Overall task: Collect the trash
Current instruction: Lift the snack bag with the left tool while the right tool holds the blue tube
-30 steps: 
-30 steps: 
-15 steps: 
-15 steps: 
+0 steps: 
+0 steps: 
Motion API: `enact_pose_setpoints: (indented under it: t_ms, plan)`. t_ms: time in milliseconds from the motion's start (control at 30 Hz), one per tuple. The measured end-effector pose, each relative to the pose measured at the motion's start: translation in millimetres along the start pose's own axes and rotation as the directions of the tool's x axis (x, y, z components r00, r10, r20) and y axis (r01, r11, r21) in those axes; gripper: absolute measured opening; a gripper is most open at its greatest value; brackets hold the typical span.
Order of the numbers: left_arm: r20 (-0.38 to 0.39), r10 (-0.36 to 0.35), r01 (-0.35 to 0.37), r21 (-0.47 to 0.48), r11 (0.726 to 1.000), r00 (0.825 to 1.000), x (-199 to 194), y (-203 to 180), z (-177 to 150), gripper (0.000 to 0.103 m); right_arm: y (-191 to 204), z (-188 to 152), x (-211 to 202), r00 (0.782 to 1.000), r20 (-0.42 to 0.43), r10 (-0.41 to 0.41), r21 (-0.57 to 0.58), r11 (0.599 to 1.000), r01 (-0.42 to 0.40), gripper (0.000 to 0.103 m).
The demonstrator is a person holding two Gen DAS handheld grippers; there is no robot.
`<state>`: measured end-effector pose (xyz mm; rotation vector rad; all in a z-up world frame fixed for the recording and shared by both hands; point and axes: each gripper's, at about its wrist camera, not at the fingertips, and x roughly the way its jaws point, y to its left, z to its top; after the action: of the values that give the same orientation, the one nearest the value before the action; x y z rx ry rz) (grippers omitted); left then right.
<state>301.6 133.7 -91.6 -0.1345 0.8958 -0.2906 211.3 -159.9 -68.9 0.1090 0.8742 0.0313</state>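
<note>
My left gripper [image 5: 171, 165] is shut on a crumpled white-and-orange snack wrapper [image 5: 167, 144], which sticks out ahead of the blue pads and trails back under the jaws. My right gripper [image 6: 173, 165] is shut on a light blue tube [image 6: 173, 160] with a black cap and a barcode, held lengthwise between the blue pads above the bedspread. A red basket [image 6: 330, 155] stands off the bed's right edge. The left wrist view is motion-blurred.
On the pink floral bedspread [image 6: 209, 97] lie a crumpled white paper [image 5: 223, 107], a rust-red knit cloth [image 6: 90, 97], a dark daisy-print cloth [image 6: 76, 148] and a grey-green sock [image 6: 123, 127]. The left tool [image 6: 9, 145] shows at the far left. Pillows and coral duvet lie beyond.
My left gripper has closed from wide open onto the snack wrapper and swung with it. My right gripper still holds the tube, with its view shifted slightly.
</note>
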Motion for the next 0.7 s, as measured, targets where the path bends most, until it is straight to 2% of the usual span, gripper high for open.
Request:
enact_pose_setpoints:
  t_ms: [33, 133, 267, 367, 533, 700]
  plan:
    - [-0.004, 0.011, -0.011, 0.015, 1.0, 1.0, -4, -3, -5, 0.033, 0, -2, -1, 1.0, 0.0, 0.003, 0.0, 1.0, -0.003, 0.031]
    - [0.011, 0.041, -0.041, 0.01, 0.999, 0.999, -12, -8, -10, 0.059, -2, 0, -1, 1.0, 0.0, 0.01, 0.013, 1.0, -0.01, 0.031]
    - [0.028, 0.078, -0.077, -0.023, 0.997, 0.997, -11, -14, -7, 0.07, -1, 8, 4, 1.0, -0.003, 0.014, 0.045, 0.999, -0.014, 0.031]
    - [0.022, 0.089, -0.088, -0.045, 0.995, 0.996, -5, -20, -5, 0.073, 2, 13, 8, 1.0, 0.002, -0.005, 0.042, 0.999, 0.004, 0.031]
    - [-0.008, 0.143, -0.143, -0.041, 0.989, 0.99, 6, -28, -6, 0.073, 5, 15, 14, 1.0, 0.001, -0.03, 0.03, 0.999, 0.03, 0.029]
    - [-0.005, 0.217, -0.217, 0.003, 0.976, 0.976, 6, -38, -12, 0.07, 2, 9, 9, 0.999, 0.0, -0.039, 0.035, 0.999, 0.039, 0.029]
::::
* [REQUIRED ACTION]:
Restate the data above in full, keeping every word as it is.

* [ANSWER BELOW]:
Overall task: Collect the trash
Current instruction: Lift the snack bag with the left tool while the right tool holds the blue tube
-30 steps: 
-30 steps: 
-15 steps: 
-15 steps: 
+0 steps: 
+0 steps: 
Motion API: `enact_pose_setpoints: (indented under it: t_ms, plan)`. t_ms: time in milliseconds from the motion's start (control at 30 Hz), one per tuple. The measured end-effector pose, each relative to the pose measured at the motion's start: translation in millimetres along the start pose's own axes and rotation as the directions of the tool's x axis (x, y, z components r00, r10, r20) and y axis (r01, r11, r21) in those axes; gripper: absolute measured opening; a gripper is most open at its greatest value; brackets hold the typical span.
Order of the numbers: left_arm: r20 (-0.38 to 0.39), r10 (-0.36 to 0.35), r01 (-0.35 to 0.37), r21 (-0.47 to 0.48), r11 (0.726 to 1.000), r00 (0.825 to 1.000), x (-199 to 194), y (-203 to 180), z (-177 to 150), gripper (0.000 to 0.103 m); right_arm: y (-191 to 204), z (-188 to 152), x (-211 to 202), r00 (0.782 to 1.000), r20 (-0.42 to 0.43), r10 (-0.41 to 0.41), r21 (-0.57 to 0.58), r11 (0.599 to 1.000), r01 (-0.42 to 0.40), gripper (0.000 to 0.103 m).
The demonstrator is a person holding two Gen DAS handheld grippers; there is no robot.
`<state>`: measured end-effector pose (xyz mm; rotation vector rad; all in a z-up world frame fixed for the recording and shared by both hands; point and axes: each gripper's, at about its wrist camera, not at the fingertips, and x roughly the way its jaws point, y to its left, z to its top; after the action: of the values that give the same orientation, the one nearest the value before the action; x y z rx ry rz) (grippers omitted); left then right.
<state>301.6 133.7 -91.6 -0.1345 0.8958 -0.2906 211.3 -159.9 -68.9 0.1090 0.8742 0.0313</state>
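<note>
My left gripper [image 5: 171, 165] is shut on a crumpled white-and-orange snack wrapper [image 5: 167, 144], which sticks out ahead of the blue pads and trails back under the jaws. My right gripper [image 6: 173, 165] is shut on a light blue tube [image 6: 173, 160] with a black cap and a barcode, held lengthwise between the blue pads above the bedspread. A red basket [image 6: 330, 155] stands off the bed's right edge. The left wrist view is motion-blurred.
On the pink floral bedspread [image 6: 209, 97] lie a crumpled white paper [image 5: 223, 107], a rust-red knit cloth [image 6: 90, 97], a dark daisy-print cloth [image 6: 76, 148] and a grey-green sock [image 6: 123, 127]. The left tool [image 6: 9, 145] shows at the far left. Pillows and coral duvet lie beyond.
My left gripper has closed from wide open onto the snack wrapper and swung with it. My right gripper still holds the tube, with its view shifted slightly.
</note>
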Motion for the next 0.7 s, as measured, targets where the path bends most, until it is straight to 2% of the usual span, gripper high for open.
Request:
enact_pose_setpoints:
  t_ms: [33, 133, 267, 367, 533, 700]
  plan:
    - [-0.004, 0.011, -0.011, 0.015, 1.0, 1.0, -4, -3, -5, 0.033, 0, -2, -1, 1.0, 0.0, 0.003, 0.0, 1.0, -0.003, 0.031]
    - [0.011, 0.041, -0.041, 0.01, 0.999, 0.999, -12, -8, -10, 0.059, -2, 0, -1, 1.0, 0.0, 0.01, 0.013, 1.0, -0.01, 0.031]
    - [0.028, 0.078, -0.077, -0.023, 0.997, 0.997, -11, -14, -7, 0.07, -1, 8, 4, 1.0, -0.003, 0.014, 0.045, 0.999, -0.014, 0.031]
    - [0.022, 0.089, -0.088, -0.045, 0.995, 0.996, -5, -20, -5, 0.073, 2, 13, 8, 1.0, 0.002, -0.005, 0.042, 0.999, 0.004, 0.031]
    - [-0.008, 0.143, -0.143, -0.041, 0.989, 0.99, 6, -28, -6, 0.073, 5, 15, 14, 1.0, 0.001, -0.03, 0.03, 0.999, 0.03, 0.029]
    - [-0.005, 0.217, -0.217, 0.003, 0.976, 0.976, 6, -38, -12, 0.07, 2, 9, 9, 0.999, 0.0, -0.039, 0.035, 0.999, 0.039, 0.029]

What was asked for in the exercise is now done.